3 Innovative Training Simulations for Children's Hospitals

3 Innovative Training Simulations for Children's Hospitals

Children's hospitals are using new technology and addressing new topics in their simulation programs to improve quality and equity.

Simulation-based training has been around for centuries, but in the past 20 years it has grown exponentially. The role it plays in education is essential to enhancing both clinical skills and patient care while moving the needle on persistent quality and safety issues.

Studies show that education through simulations, both virtual and in-person, enables guided teaching experiences in a safe environment, accessible learning opportunities and a standardized assessment of skills. A hands-on approach to education also produces longer-lasting knowledge and skills.

“When you give a lecture, people learn things, but it’s usually not as much and not as sustained,” says Samreen Vora, M.D., medical director of the Children’s Minnesota Simulation Center. “Simulation helps people build muscle memory and better behaviors through practice.”

Children’s hospitals are innovating their simulation programs to fit the specific needs of their patients, communities and employees.
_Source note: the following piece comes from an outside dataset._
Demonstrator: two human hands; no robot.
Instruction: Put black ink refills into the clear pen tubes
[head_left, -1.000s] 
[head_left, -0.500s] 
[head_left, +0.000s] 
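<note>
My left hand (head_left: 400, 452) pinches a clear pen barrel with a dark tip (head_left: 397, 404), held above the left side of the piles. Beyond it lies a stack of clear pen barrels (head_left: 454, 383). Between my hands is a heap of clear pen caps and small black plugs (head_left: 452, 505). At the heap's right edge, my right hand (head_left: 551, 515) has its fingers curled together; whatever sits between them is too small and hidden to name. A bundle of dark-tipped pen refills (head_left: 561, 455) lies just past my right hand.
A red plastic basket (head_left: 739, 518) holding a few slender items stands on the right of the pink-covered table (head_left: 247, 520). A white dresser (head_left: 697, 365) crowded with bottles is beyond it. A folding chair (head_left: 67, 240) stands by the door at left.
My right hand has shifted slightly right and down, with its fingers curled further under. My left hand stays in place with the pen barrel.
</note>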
Whether it’s technological advances, such as the use of augmented reality and 3D printers, or new courses to match a commitment to diversity, equity and inclusion, educators are providing resources to make patient care safer.

3D printing: Customizing simulations refines care

Arkansas Children’s is home to the Simulation Education Center, with the mission of increasing safety, improving skills and promoting development.
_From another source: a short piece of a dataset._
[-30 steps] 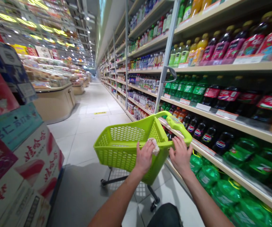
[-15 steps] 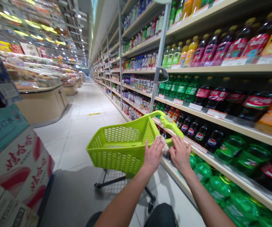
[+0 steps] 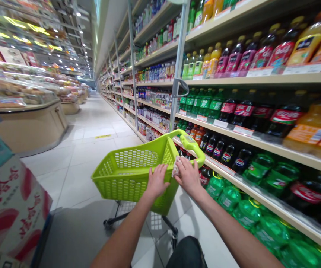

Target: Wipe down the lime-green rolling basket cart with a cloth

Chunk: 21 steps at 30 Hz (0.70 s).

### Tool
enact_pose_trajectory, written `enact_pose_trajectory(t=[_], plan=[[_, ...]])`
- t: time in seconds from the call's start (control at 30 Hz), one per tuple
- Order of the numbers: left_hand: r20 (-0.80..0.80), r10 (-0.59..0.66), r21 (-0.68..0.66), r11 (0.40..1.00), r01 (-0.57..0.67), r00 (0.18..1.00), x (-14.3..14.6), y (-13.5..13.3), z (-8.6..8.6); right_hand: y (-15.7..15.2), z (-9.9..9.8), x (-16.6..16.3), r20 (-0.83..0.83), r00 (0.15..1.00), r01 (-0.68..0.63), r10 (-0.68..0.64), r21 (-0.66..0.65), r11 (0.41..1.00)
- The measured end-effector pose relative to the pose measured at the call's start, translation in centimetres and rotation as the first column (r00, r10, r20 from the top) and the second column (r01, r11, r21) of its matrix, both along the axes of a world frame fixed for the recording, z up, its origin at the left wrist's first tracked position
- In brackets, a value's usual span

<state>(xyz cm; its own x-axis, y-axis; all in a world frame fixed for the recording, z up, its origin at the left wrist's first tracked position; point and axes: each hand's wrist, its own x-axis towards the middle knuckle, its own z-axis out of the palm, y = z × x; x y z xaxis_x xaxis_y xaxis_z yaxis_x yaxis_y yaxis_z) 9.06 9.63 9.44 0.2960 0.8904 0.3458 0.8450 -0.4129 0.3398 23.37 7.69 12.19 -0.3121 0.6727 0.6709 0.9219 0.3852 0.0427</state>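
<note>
Change, cloth: half a second ago the white cloth [image 3: 175,167] lay between the two hands, and a second ago under the left one. It now sits under the right hand [image 3: 188,175].
Change, left hand: the left hand [image 3: 157,181] has lost the cloth and lies bare on the rear rim of the cart [image 3: 121,178].
Change, view: the cart has slid toward 9 o'clock in the frame, and the stacked cartons [image 3: 6,201] show less.
Left fingers: loosely spread and flat over the rim, gripping nothing.
Right fingers: held close together and curled down, pressing the cloth to the rim.
Cloth position: on the cart's rear rim, at 2 o'clock from the left hand and just below the green handle [image 3: 190,143].
Cart: lime-green mesh basket on wheels, standing on the tiled floor.
Writing, cartons: large red Chinese characters on white, at 8 o'clock.
Writing, dark bottles [image 3: 227,154]: round red, white and blue emblem, at 2 o'clock from the handle.
Writing, shelf above: red labels [image 3: 285,119] with white script, blurred.
Orange label [image 3: 308,130]: text unreadable.
Floor sticker [image 3: 102,136]: yellow, too small to read.
</note>
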Motion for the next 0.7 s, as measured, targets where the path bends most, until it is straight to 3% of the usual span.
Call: enact_pose_trajectory(t=[0.1, 0.17, 0.27, 0.37, 0.47, 0.6, 0.7], plan=[[-0.070, 0.035, -0.010, 0.999, -0.036, 0.997, -2.5, 0.0, -0.6, 1.1, -0.3, 0.6, 0.041, 0.997, -0.068, 0.066, 0.049, 0.996], [-0.111, 0.148, -0.049, 0.987, -0.154, 0.983, -4.2, -0.1, -1.0, 1.5, -0.1, 2.5, 0.016, 0.996, -0.092, 0.091, 0.117, 0.989], [-0.187, 0.263, -0.057, 0.959, -0.278, 0.947, -6.5, -0.2, -1.8, 1.7, 0.6, 6.4, -0.138, 0.990, 0.049, -0.016, 0.234, 0.971], [-0.216, 0.271, -0.053, 0.956, -0.289, 0.938, -7.4, -0.3, -2.4, 1.3, 0.1, 8.1, -0.235, 0.968, 0.153, -0.091, 0.260, 0.953], [-0.217, 0.254, -0.080, 0.958, -0.277, 0.942, -7.1, -0.4, -2.5, 0.4, -2.5, 6.1, -0.210, 0.978, 0.056, 0.001, 0.267, 0.962], [-0.205, 0.226, -0.075, 0.966, -0.246, 0.952, -6.8, -0.7, -2.3, -1.2, -6.6, 2.7, -0.050, 0.978, -0.186, 0.204, 0.252, 0.950], [-0.210, 0.214, -0.066, 0.971, -0.232, 0.954, -7.0, -0.8, -2.4, -1.7, -6.3, 3.2, -0.017, 0.960, -0.267, 0.279, 0.234, 0.935]])
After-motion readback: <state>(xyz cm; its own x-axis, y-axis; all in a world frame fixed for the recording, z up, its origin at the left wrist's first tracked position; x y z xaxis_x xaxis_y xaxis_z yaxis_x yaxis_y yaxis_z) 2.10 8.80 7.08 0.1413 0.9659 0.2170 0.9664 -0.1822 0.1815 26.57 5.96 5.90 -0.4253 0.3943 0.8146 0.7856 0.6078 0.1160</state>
Because children’s hospitals perform services on smaller patients and need specialized materials, they require far more customized simulations to improve applicability to real patients. One essential component to achieving that realism is the health system’s eight 3D printers. Ranging from basic to complex, the printers provide pediatric materials for both clinical and educational needs across the hospital.

“A decade or more ago, it was clear that there were unmet needs in the pediatric simulation space,” says Eric Braden, simulation specialist at Arkansas Children’s. “Most research and development comes from the military or adult hospitals, and the market segment for pediatrics is just smaller, so materials are often lacking in quality or availability.”

3D printing provides custom, high-fidelity models of anatomical parts, down to the tiniest of sizes. Using various materials, including synthetic resins and complex substances, they can print body parts such as limbs, hearts and spines that mimic the texture, density and size of the anatomical part. And they often only take a few hours to produce, depending on the model.

“We can print a mold to make realistic and anatomically accurate reusable models for a fairly low cost,” says Braden. The replicas can be used to enhance all kinds of simulations. Clinicians and educators across departments come to Braden with requests, and he produces lifelike aids to meet their simulation needs. “Faculty are often involved in the development of the model as well, so they have personalized input on what they need and what they want to do,” says Braden.

"We can print a mold to make realistic and anatomically accurate reusable models for a fairly low cost." 

For example, the education team at Arkansas Children’s discovered that the options for pediatric central line training devices were lacking, and they were able to create custom devices that allow for repeated, simulated practice. In another case, they printed soft tissue molds using silicone or gels to add on to a mannequin to practice cannulation techniques.

3D printing is transformative for surgeons with patients who have congenital heart defects. Surgeons work with Braden to print and develop a model of a specific patient’s heart, which varies anatomically from person to person. Surgeons note that simply the tactile nature of the organ helps considerably, but the 3D models are so detailed—showing the exact structure of the heart with color-coded valves, arteries, and ventricles—that surgeons can develop a precise plan for the surgery, fabricate patches and other necessary materials ahead of time, and simulate the entire surgery on the model.

Recently, a surgeon at Arkansas Children’s was able to determine a more specific surgical plan with the patient-specific model of a congenital heart defect. “They were able to improve the patient’s quality of life long-term with a more complex repair, whereas before it was more of a simple repair,” says Braden.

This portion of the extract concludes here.